==== DATA SEGMENT

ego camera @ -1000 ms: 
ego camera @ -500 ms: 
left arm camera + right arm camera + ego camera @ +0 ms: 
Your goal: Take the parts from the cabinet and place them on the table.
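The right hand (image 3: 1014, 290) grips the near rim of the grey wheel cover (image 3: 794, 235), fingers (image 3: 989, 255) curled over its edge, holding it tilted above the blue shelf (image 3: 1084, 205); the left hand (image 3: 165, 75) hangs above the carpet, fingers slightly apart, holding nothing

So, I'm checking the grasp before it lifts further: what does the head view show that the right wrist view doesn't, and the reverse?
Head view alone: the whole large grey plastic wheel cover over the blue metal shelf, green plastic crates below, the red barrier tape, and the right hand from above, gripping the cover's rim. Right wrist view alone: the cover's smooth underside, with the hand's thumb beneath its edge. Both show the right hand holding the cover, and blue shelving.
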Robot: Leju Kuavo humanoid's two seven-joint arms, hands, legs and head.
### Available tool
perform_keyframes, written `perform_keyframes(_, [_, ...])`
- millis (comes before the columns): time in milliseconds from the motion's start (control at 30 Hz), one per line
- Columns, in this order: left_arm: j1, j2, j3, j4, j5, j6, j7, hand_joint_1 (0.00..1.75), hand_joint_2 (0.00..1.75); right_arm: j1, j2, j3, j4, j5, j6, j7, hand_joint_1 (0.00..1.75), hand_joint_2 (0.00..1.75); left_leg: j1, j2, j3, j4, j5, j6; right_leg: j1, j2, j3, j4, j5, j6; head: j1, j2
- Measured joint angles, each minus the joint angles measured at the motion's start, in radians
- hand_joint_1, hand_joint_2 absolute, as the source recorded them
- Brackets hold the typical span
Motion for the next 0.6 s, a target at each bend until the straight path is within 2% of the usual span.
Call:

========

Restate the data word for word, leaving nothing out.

- SOLUTION
ego camera @ -1000 ms: 
ego camera @ -500 ms: 
left arm camera + right arm camera + ego camera @ +0 ms: 
Your goal: Take the parts from the cabinet and place them on the table.
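The right hand (image 3: 1014, 290) grips the near rim of the grey wheel cover (image 3: 794, 235), fingers (image 3: 989, 255) curled over its edge, holding it tilted above the blue shelf (image 3: 1084, 205); the left hand (image 3: 165, 75) hangs above the carpet, fingers slightly apart, holding nothing

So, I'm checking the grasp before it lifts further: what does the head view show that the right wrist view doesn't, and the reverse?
Head view alone: the whole large grey plastic wheel cover over the blue metal shelf, green plastic crates below, the red barrier tape, and the right hand from above, gripping the cover's rim. Right wrist view alone: the cover's smooth underside, with the hand's thumb beneath its edge. Both show the right hand holding the cover, and blue shelving.
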Robot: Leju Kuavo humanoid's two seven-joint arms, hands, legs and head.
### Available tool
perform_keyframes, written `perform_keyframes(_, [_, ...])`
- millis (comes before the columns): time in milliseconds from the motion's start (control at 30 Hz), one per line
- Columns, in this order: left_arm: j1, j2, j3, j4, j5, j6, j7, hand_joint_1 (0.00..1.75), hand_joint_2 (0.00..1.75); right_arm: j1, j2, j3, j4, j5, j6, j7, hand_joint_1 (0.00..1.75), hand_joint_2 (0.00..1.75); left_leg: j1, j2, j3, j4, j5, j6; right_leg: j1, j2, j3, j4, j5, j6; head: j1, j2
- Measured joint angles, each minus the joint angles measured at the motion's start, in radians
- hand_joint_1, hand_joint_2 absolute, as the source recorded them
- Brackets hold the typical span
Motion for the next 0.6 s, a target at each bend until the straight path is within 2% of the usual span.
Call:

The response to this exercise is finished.